Karina Kiilerich Hansen:
Neuropeptides are important signaling molecules expressed by neurons and together with their G protein coupled receptors (GPCRs) they steer central physiological processes such as reproduction, development, and behaviour. The sequencing of several arthropod genomes has made it possible to perform genome-wide analyses to identify and characterize novel neuropeptide and GPCR systems, and additionally to investigate receptor/ligand evolution and co-evolution. In this thesis, I present five studies all focussed on the exploration of peptide signaling systems in arthropods.
The related neuropeptides oxytocin and vasopressin are involved in water homeostasis and reproduction in mammals. Previously, an oxytocin/vasopressin-related peptide was discovered in the locust Locusta migratoria but in the sequenced genomes of the fruitfly, mosquitoes, the honeybee, and silkworm the oxytocin/vasopressin-related peptide and receptor was absent. In the first study of this thesis an oxytocin/vasopressinrelated peptide, designated inotocin, and the cognate GPCR were identified in the newly sequenced insect genomes from the flour beetle Tribolium castaneum and the wasp Nasonia vitripennis. In addition, the inotocin hormonal system was identified in the water flea Daphnia pulex (crustacean) showing conservation of this peptide signaling system in the arthropod phylum.
In the second study, a novel hormonal system structurally intermediate between the adipokinetic hormone (AKH) and the corazonin system was identified, and because of the structural relationship the peptide was named AKH/corazonin-related peptide (ACP). Since both the ACP peptide and the ACP receptor are structurally and phylogenetically related to the AKH system and the corazonin system this is an example of receptor/ligand co-evolution. Functional analysis showed that the ACP receptor is exclusively activated by the ACP peptide demonstrating that the ACP system is an independent hormonal system. The ACP system is present in some but not in all sequenced insect genomes and consequently it belongs to the group of variable neuropeptides.
The genome from the insect Pea aphid Acyrthosiphon pisum has been sequenced and the analyses including annotations of GPCR encoding genes from this genome are presented in the third study. We have identified 42 neuropeptide GPCR encoding genes in the genome of Acyrthosiphon pisum.

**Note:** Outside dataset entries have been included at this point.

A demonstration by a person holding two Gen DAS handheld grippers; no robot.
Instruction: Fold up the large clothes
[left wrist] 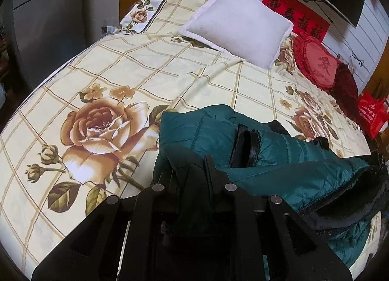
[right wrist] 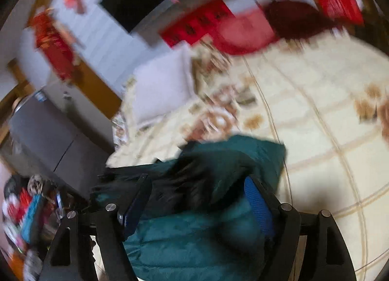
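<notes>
The big bed (left wrist: 102,67) wore a smooth sheet with squares and roses. My puffy green coat (left wrist: 279,157) lay bunched at its near edge. My left tongs (left wrist: 194,176) tilted down, pinched tight on a dark fold. My right tongs (right wrist: 197,198) stood wide apart over the coat.

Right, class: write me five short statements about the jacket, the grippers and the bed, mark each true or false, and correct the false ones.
1. The jacket is teal. True.
2. The left gripper stands wide open. False: it is shut on the jacket's dark fabric.
3. The right gripper is open. True.
4. The pillow lies on the jacket. False: it lies apart, further up the bed.
5. The bed cover is plain white. False: it is cream with checks and roses.
</notes>
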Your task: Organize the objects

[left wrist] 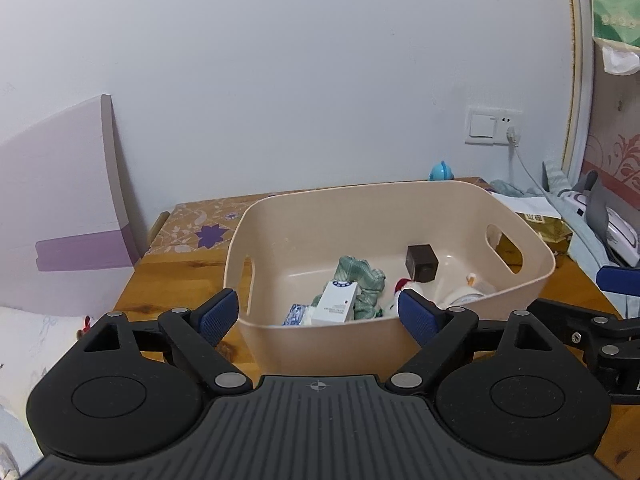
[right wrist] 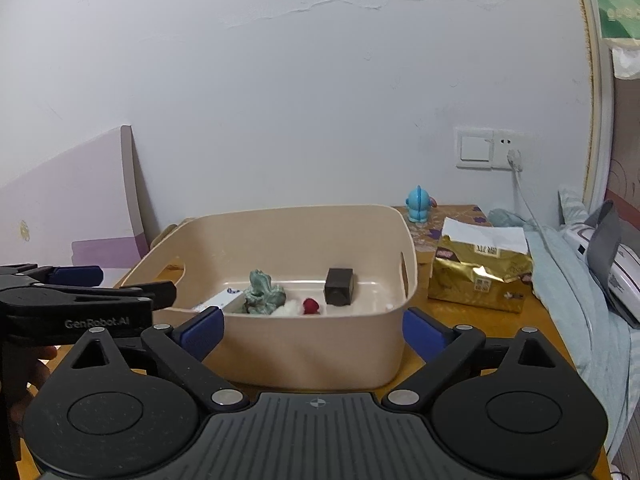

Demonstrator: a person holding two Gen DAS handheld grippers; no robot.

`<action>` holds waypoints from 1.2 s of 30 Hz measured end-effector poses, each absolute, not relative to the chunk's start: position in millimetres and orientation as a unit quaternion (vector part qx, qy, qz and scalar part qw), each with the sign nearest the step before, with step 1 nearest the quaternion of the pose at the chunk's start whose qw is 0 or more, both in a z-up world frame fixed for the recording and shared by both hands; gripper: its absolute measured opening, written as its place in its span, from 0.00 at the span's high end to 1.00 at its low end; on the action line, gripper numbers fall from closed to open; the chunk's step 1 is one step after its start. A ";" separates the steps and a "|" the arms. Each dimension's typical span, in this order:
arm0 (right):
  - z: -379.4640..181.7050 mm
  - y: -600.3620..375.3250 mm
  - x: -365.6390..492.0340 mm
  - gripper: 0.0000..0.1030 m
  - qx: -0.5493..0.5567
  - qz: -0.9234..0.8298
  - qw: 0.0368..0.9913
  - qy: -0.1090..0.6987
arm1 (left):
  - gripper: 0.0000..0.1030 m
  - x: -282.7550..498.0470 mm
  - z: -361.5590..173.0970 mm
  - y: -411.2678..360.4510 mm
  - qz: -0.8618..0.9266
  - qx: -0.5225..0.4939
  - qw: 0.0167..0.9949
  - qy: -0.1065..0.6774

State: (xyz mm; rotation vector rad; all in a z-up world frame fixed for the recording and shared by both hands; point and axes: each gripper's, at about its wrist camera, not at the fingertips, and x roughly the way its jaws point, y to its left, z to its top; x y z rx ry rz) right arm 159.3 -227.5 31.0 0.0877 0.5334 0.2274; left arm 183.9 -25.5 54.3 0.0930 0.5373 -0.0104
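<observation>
A beige bin (right wrist: 304,344) on a wooden table (right wrist: 480,320) holds a dark cube (right wrist: 339,286), green cloth (right wrist: 262,292) and white box (left wrist: 335,302). Left gripper (left wrist: 318,316) and right gripper (right wrist: 314,330) both gape empty before it. Probably finishing; best withdraw clear of the rim.

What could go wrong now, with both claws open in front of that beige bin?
The gold packet and blue toy remain outside the bin; reaching past it might shove it across the table. The left gripper and right gripper sit close together and could collide.
</observation>
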 end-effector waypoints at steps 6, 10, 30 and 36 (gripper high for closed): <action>32.7 -230.8 141.7 0.05 0.041 0.109 0.958 0.261 | 0.14 164.6 56.0 -22.4 -0.004 0.036 0.965 0.260; 33.5 -233.1 128.4 0.05 0.035 0.103 0.960 0.258 | 0.14 151.4 55.0 -22.2 -0.002 0.036 0.965 0.259; 17.4 -244.8 82.0 0.03 0.029 0.097 0.954 0.283 | 0.14 95.1 54.8 -26.4 -0.011 0.036 0.968 0.247; 16.5 -245.6 72.4 0.03 0.024 0.101 0.952 0.287 | 0.14 82.6 51.7 -22.3 -0.016 0.025 0.967 0.254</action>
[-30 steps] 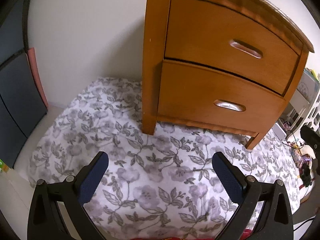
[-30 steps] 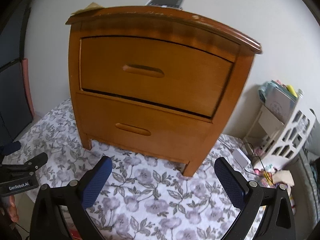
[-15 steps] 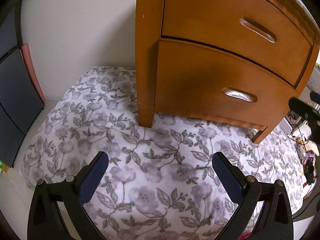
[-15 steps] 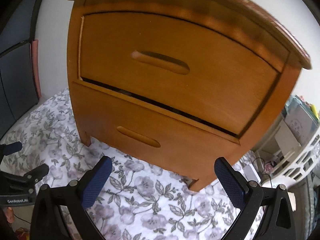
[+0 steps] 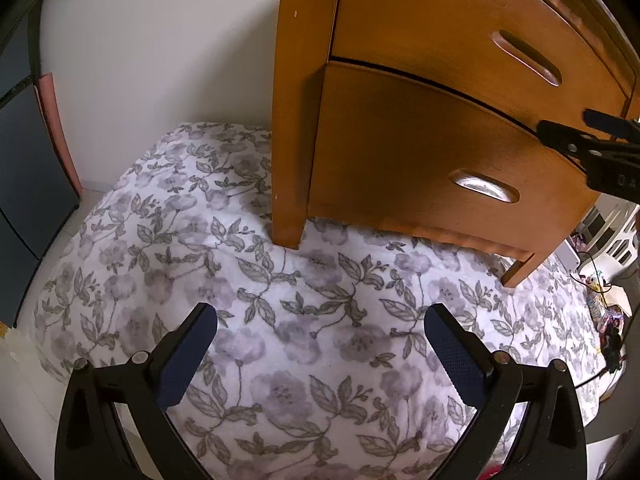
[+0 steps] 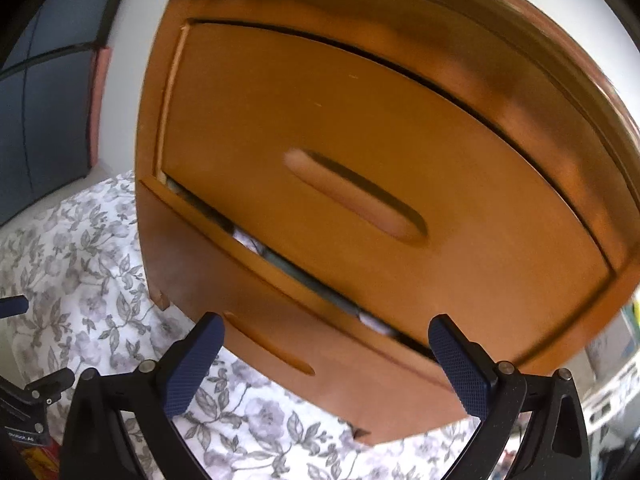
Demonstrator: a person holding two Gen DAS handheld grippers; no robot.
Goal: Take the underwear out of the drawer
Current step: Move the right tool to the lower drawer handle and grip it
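Blue-padded fingers of the left gripper (image 5: 320, 354) stand wide apart with nothing between them, hanging over the floral cloth (image 5: 304, 320) in front of the nightstand (image 5: 304, 100). The right gripper (image 6: 326, 360) is spread just as wide and holds nothing either; it points at the nightstand's front from close by, its tips framing the seam between the two drawers. Beyond the left gripper, the nightstand's near leg rests on the cloth, and the lower drawer (image 5: 420, 152) sits slightly proud of the frame, its recessed handle (image 5: 484, 186) catching light. From the right wrist view, the upper drawer (image 6: 360, 152) fills most of the picture, blurred. In the narrow gap below it, pale and dark fabric (image 6: 256, 242) shows inside the lower drawer; whether this is the underwear cannot be told.
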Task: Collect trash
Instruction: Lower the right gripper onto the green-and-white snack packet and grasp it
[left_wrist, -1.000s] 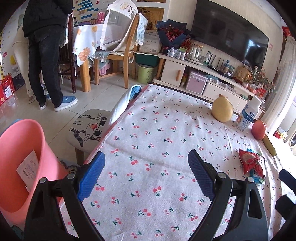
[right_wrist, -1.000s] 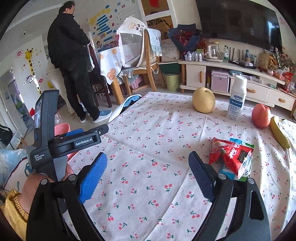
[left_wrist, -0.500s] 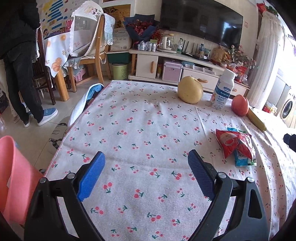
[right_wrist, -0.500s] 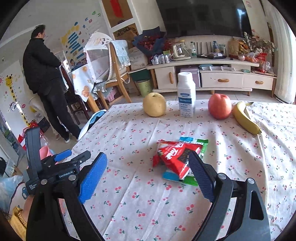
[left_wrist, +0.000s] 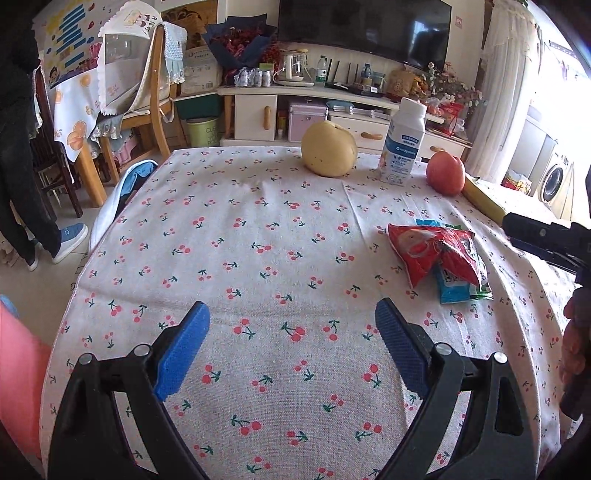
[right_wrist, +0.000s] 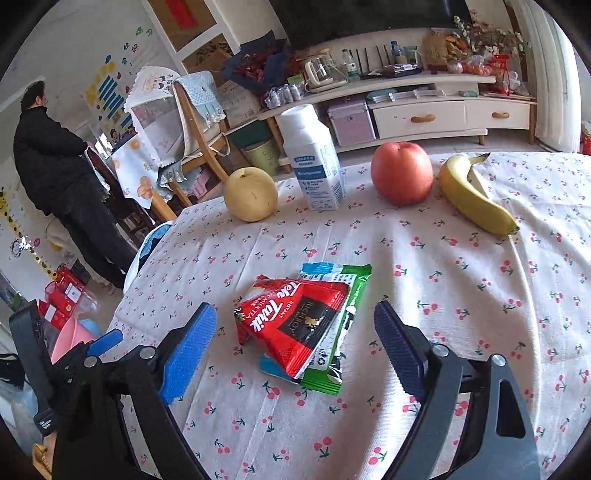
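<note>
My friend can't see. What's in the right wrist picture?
Red, green and blue wrappers lie piled on a cherry tablecloth between the closing right gripper fingers, untouched. Behind stand a pear, milk bottle, apple and banana.

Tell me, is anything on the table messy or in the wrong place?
Yes: a crumpled red wrapper lies heaped on green and blue wrappers mid-table, litter beside the neat pear, bottle, apple and banana. Nothing is spilled.
</note>
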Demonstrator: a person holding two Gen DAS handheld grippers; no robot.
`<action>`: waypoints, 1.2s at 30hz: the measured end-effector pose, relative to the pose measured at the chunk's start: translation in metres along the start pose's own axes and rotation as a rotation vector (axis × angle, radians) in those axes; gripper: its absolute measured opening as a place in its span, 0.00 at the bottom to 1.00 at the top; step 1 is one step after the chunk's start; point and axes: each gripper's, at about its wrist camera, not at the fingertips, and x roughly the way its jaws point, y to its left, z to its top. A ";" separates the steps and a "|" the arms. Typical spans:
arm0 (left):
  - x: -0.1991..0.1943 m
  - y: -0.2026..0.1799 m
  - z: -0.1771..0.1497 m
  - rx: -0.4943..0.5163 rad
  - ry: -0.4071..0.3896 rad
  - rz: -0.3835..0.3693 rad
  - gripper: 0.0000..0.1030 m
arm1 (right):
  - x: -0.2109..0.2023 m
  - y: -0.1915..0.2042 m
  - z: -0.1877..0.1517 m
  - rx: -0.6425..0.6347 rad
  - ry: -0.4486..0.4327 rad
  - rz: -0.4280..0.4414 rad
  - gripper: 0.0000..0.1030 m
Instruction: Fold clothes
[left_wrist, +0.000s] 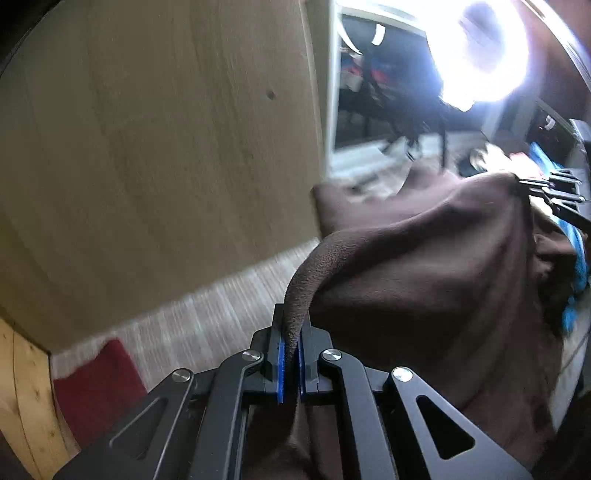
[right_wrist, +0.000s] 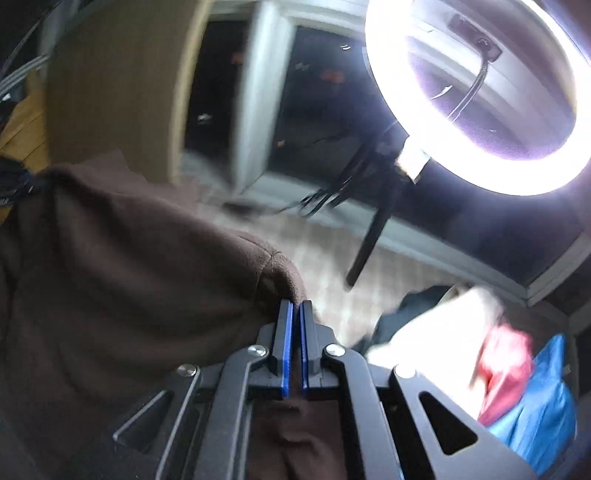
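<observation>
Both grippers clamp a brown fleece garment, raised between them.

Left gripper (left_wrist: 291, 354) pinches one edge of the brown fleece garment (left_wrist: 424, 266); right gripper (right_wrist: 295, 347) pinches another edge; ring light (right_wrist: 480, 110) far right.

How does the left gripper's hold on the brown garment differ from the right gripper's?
The left gripper pinches a narrow fold of the brown garment that stands up between its pads; the right gripper clamps a seamed corner that bulges just past its tips. The left's fold runs down through the jaws, the right's cloth drapes away leftward. Both are shut on the same fabric.
</observation>
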 end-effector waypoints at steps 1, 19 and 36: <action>0.012 0.004 0.010 -0.023 0.029 0.005 0.13 | 0.019 0.000 0.004 -0.003 0.056 -0.034 0.06; -0.094 -0.002 -0.226 -0.435 0.181 -0.192 0.61 | -0.140 -0.024 -0.157 0.327 0.031 0.281 0.49; -0.189 -0.011 -0.237 -0.352 0.103 -0.094 0.71 | -0.244 -0.079 -0.248 0.526 -0.025 0.156 0.60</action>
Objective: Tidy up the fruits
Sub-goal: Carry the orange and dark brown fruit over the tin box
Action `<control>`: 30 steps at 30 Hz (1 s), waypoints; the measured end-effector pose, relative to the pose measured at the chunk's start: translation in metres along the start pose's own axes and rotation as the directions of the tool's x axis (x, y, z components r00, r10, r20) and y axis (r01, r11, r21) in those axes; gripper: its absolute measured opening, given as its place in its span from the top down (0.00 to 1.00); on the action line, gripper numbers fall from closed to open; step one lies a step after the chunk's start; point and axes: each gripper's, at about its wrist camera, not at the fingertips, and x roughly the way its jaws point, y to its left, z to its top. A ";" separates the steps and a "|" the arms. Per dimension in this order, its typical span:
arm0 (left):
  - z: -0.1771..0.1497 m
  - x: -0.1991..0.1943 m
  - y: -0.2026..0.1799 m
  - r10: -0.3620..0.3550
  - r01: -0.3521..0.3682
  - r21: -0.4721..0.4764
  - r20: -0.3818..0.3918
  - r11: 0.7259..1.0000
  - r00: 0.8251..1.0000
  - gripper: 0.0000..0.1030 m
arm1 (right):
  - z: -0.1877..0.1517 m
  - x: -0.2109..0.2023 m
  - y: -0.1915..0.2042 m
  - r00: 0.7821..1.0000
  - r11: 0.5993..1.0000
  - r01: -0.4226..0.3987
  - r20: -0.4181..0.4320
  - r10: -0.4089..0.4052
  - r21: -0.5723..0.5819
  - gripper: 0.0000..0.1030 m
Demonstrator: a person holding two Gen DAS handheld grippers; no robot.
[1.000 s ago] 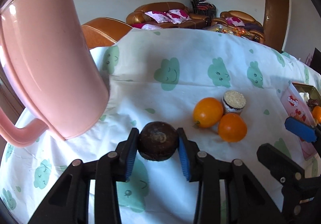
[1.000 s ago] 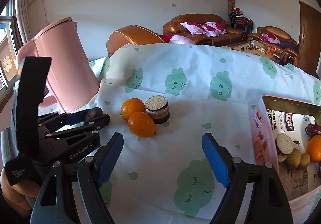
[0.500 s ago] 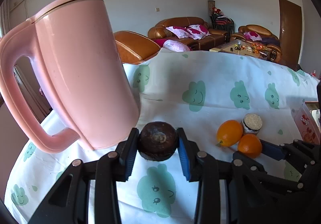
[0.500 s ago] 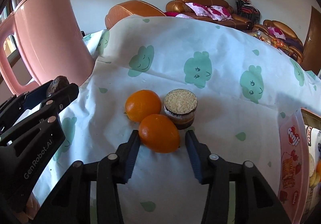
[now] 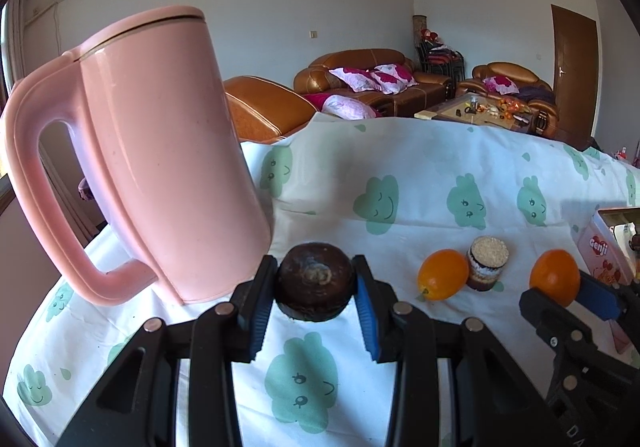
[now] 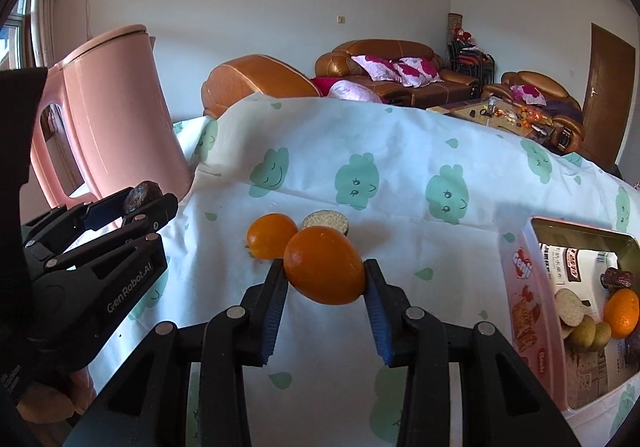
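Orange oval citrus fruit [image 6: 323, 271] clamped in right claw [image 6: 325, 289], seemingly clear of bench | dark brown round fruit [image 5: 315, 280] clamped in left claw [image 5: 315, 305]

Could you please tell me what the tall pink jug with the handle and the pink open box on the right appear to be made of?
The tall pink jug looks like smooth, glossy moulded plastic: soft window highlights run down its side, and a thin seam marks the lid. The pink open box is probably a printed tin: its inner wall shines golden like metal, though coated card cannot be ruled out.
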 end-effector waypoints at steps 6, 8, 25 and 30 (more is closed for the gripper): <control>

Recently, a novel neuropeptide, CCHamide, was identified in the silkworm Bombyx mori. In the fourth study we demonstrate that all insects with a sequenced genome have two CCHamide genes; one encoding CCHamide-1 and the other CCHamide-2. Two GPCRs from Drosophila melanogaster were identified to be the CCHamide receptors, each of them specific to either CCHamide peptide. In the crustacean Daphnia pulex and the chelicerata Ixodes scapularis only one CCHamide peptide and one CCHamide receptor could be identified indicating that a duplication of the CCHamide hormonal system arose after the split of crustaceans and hexapods, approximately 410 million years ago.
Previously, a novel neuropeptide, RYamide, had been discovered. In the last study of this thesis we identify the RYamide receptor from Tribolium castaneum and Drosophila melanogaster. Phylogenetic analysis revealed that the RYamide receptors are not related to mammalian neuropeptide Y receptors. Altogether, the work in this thesis describes novel peptide signaling systems in arthropods and provides new insights into their evolution.